Gabriel Qi [PhD student] started reading historical novels in his native Mandarin language when he was six years old, and by the time he reached middle school in Hohhot, Inner Mongolia, he had already graduated to translations of Western literature. “I wasn’t intimidated by foreign names like my friends were,” he remembers. Over the next five years, he filled his shelves with Chinese translations of Russian novels and his favorite French writer, Balzac, whose works were “an encyclopedia of different kinds of people of his time.” Gabe was following a passion for reading, but along the way he was also gaining a cultural education from books like Fathers and Sons or Le Père Goriot that helped cultivate in him an empathic understanding of others: “While we all put a lot of emphasis on the differences across cultures,” he says, “there are also a lot of commonalities that we human beings share.”

However, the reading that had exposed him to other cultures soon became a means to escape his own; Gabe was turning inward, preferring silence to relationships: “I didn’t want my relatives or mom or sister to talk to me. I preferred quiet.” It was in this deliberate silence that Gabe discovered poetry, especially the atheist poets writing after China’s Cultural Revolution.

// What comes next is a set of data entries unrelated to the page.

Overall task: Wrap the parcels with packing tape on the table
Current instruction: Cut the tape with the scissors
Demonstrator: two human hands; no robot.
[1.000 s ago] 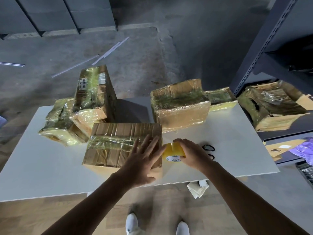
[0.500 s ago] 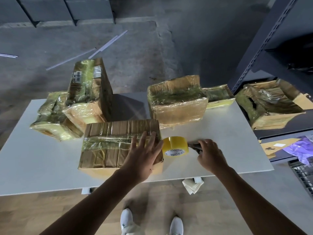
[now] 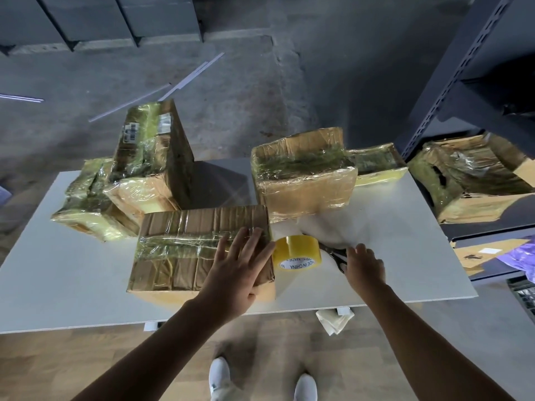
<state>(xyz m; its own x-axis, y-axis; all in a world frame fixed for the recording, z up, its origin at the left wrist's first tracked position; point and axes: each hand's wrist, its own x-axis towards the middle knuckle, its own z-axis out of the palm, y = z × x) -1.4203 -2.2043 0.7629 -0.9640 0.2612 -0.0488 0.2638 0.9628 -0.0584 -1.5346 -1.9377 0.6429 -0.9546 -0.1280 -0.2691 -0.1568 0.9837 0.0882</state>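
Right hand (image 3: 365,267) has released the yellow packing-tape roll (image 3: 296,253), now standing just right of the near brown taped cardboard parcel (image 3: 199,250), and covers black-handled scissors (image 3: 333,254); grip unconfirmed. Left hand (image 3: 237,273) presses flat, fingers straight, on that parcel. Cutting judged next

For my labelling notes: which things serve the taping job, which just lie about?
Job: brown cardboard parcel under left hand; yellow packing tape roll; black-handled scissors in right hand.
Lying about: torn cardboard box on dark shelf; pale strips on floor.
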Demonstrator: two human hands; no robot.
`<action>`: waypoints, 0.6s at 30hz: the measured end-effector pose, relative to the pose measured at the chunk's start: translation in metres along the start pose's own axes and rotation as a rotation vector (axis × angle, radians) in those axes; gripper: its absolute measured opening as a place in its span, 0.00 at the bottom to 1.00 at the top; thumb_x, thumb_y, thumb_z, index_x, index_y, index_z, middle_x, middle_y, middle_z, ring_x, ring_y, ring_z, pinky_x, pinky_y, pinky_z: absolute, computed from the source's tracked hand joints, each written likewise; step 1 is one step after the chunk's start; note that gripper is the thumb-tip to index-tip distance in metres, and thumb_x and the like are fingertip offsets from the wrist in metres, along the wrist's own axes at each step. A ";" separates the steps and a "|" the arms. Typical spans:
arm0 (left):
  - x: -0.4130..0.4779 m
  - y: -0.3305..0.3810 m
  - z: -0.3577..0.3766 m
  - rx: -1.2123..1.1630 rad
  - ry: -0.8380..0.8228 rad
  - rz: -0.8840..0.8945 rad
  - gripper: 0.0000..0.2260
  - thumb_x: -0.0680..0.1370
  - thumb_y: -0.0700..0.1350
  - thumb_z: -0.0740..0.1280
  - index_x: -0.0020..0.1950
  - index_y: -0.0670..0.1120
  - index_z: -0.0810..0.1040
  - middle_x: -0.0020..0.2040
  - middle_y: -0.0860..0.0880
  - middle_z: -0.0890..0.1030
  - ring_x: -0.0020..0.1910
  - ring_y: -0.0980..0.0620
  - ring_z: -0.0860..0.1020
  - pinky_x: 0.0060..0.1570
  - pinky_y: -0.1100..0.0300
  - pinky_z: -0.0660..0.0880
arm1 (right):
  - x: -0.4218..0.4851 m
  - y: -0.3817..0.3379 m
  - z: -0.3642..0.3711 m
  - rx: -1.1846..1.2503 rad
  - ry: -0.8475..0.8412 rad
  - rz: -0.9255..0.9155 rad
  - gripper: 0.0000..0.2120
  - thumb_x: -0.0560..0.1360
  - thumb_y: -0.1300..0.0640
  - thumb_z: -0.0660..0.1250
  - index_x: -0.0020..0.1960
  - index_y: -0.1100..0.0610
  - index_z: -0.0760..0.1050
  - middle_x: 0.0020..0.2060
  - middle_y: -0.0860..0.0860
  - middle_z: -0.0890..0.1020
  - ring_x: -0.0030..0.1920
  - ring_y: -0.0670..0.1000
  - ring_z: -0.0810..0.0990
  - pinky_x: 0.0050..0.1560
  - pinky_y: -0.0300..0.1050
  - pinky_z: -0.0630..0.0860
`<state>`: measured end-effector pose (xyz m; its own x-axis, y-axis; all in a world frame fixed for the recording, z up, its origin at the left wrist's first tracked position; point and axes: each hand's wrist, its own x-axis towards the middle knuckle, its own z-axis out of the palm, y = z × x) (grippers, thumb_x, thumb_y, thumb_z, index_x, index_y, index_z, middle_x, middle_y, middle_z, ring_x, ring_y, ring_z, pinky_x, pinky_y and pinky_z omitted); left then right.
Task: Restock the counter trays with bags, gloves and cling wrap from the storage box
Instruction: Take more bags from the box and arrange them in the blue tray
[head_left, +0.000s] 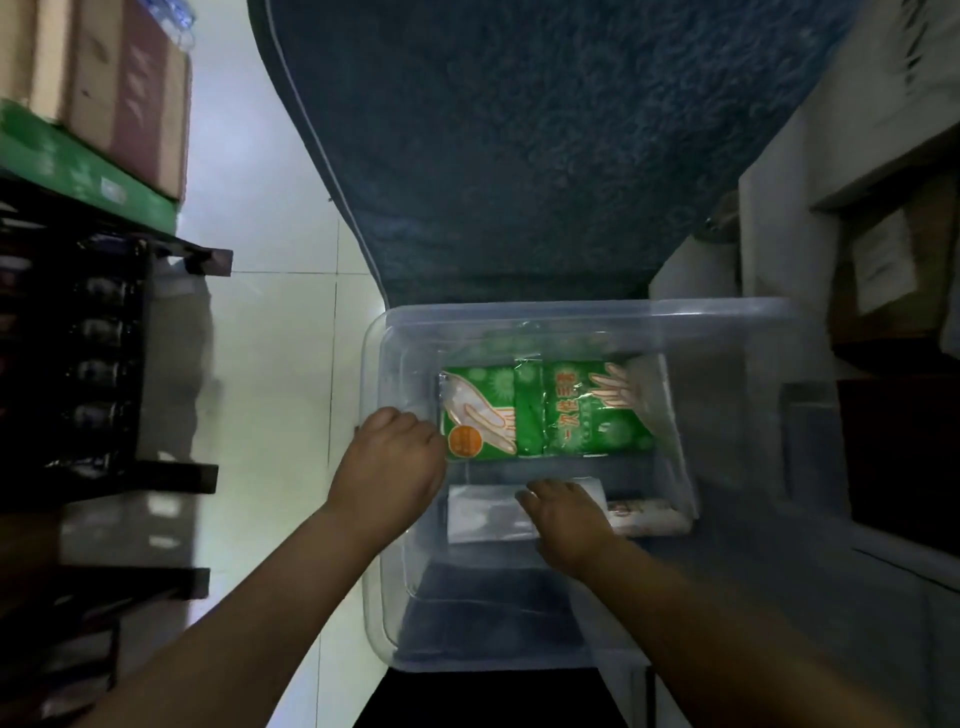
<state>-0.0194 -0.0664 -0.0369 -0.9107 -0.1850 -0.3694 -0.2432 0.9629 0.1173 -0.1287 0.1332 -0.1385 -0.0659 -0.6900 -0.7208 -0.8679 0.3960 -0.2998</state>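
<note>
A clear plastic storage box (737, 332) sits on a dark blue mat. Inside at the far end lie two green packs of disposable gloves (550, 410), side by side. Nearer to me a white flat pack of bags (483, 512) lies on the box floor, and a printed roll or pack (652, 517) sits to its right. My left hand (389, 465) rests curled on the box's left rim beside the green gloves; what it grips is hidden. My right hand (566, 514) lies palm down on the white pack, fingers bent over it.
A dark rack (104, 364) with bottles stands at the left, cardboard and green cartons (93, 104) stacked above it. Pale floor tiles (270, 338) run between rack and box. Shelving with boxes (883, 270) stands at the right. The scene is dim.
</note>
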 end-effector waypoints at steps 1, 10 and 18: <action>0.001 -0.001 0.004 -0.004 0.015 -0.007 0.07 0.63 0.39 0.73 0.28 0.46 0.76 0.26 0.47 0.78 0.27 0.47 0.75 0.36 0.59 0.72 | 0.009 0.000 0.007 -0.036 -0.021 -0.021 0.28 0.72 0.60 0.64 0.70 0.58 0.61 0.69 0.58 0.67 0.68 0.58 0.66 0.68 0.51 0.60; 0.003 -0.002 0.021 0.000 0.115 -0.065 0.07 0.69 0.43 0.70 0.32 0.44 0.77 0.28 0.46 0.79 0.28 0.47 0.76 0.39 0.57 0.73 | 0.040 0.002 0.025 -0.260 0.046 -0.098 0.32 0.71 0.62 0.64 0.72 0.61 0.56 0.66 0.61 0.66 0.61 0.63 0.68 0.63 0.59 0.64; 0.004 0.000 0.025 0.035 0.153 -0.070 0.08 0.71 0.43 0.67 0.31 0.44 0.77 0.27 0.46 0.78 0.27 0.46 0.75 0.37 0.57 0.73 | 0.031 0.009 0.013 -0.137 0.286 -0.019 0.18 0.65 0.62 0.70 0.55 0.60 0.77 0.48 0.58 0.82 0.43 0.58 0.81 0.40 0.49 0.79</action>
<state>-0.0152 -0.0625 -0.0612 -0.9329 -0.2769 -0.2301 -0.2983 0.9524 0.0632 -0.1320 0.1231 -0.1711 -0.1676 -0.8466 -0.5052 -0.9274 0.3092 -0.2106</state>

While his peers worked with academic tutors on the weekends, he was reading and writing poems with monastic discipline, filling notebooks with poems and shelves with notebooks—words that voiced his inner emotional life and stirred in him a longing for transcendence he could not otherwise name: through his writing and reading he “came to believe that there was a Ruler of creation beyond human intelligence and that humans need salvation.” Looking back, he says, it was an important season in his life—even if he’s embarrassed by the immaturity of his early work. “I just wanted to feel sad, but if I hadn’t written those silly poems, I’d still be naïve now.”

It was during a weekend trip to his cousin’s house when Gabe picked up another book that caught his attention. “There was a Bible in my cousin’s bedroom where I lived on weekends during my time at boarding school,” he recounts—a 1919 Chinese translation gathering dust in a trunk by the bed. He read six chapters of Genesis in that Bible before stopping. Looking back, Gabe calls the experience an “unexpected trigger,” drawing him out of silence and toward faith. It was the first of many triggers he experienced, and God continued to give Gabe more—often in surprising places: vulgar fictional characters who cursed God and made Gabe wonder whom they were addressing; gospel verses smuggled into the popular novel The Da Vinci Code that resonated far deeper for Gabe than the story on the surface. “Two years later, I realized that book was heretical,” he says with a sheepish grin, “but the verses from the gospel quoted in that book were profound and deep”—and strong enough to provoke his curiosity about the faith they described.

Close-up of Fuller Seminary student Gabriel Qi's handwriting for FULLER magazine“Kun-Ming Lake”

Sky overflows the world
in pale blue watercolor,
daubing the ground by chatting reeds
a quiet thick willow
sea-foamed still water
This bank belongs to my eyes.

Wind overflows another world
which belongs to my skin, hair, and eyelashes.

My heart:
overflowing with one name.

Gabe took his love of literature and his interest in Christianity with him to Beijing, where he attended Peking University. “At that time I was anxious,” he says. “I wanted to be a poet, but I felt burdened to financially support my mom and sister.” While his mother encouraged him—“For now, your job is to be a student,” she told him—he still didn’t have a clear sense of where his studying should take him. He tentatively chose English, a subject that was more financially stable than poetry and more poetic than the hard sciences. “It seemed like a good compromise,” he remembers.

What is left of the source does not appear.